§ **What you should do**:
When the line with "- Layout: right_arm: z" is reached, include it and stop; before that, copy each line of the listing exactly from the first.

§ **Given information**:
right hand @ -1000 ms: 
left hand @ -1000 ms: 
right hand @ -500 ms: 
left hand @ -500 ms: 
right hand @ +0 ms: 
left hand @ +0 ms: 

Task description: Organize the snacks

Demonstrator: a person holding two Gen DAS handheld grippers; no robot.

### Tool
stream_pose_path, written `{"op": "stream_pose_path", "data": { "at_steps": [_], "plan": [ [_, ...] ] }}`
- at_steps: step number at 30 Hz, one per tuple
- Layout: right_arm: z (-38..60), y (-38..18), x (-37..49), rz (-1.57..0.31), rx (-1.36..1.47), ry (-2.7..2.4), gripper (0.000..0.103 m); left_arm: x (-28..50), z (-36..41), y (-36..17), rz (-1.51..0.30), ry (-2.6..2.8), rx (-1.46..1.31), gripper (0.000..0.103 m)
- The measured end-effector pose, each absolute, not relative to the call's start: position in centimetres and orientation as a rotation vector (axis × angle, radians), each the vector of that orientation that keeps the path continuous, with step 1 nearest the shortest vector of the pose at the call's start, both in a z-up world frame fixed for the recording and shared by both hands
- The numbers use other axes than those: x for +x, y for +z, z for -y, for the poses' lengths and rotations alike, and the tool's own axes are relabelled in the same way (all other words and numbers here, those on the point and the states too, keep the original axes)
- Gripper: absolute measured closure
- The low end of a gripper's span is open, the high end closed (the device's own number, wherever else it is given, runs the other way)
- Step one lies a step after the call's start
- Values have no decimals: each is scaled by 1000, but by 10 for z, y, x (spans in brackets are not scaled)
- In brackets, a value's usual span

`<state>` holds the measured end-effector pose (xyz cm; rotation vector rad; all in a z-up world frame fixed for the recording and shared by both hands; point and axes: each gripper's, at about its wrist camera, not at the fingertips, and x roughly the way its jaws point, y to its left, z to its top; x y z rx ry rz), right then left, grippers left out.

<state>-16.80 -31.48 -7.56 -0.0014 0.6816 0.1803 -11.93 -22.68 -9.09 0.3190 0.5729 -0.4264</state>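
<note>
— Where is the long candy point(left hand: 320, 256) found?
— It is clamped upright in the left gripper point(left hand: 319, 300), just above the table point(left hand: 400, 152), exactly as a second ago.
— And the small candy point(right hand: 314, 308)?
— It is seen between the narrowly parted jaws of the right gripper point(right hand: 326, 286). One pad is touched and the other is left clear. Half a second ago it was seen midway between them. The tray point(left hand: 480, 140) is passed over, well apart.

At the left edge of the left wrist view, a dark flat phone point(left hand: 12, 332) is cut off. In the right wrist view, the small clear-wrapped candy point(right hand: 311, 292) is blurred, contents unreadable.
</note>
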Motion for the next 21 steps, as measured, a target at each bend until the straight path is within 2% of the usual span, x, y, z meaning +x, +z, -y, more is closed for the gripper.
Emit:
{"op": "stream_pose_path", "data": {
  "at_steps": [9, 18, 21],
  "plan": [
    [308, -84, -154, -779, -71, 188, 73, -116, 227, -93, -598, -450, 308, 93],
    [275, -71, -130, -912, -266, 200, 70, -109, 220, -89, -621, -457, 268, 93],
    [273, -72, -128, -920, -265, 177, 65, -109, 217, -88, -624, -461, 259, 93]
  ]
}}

§ **Your solution**:
right hand @ -1000 ms: 
left hand @ -1000 ms: 
right hand @ -500 ms: 
left hand @ -500 ms: 
right hand @ +0 ms: 
left hand @ +0 ms: 

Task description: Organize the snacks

Demonstrator: a person holding two Gen DAS handheld grippers; no robot.

### Tool
stream_pose_path, written `{"op": "stream_pose_path", "data": { "at_steps": [_], "plan": [ [_, ...] ] }}`
- at_steps: step number at 30 Hz, one per tuple
- Layout: right_arm: z (-38..60), y (-38..18), x (-37..49), rz (-1.57..0.31), rx (-1.36..1.47), ry (-2.7..2.4), gripper (0.000..0.103 m); left_arm: x (-28..50), z (-36..41), y (-36..17), rz (-1.51..0.30), ry (-2.6..2.8), rx (-1.46..1.31), gripper (0.000..0.103 m)

This output is now complete.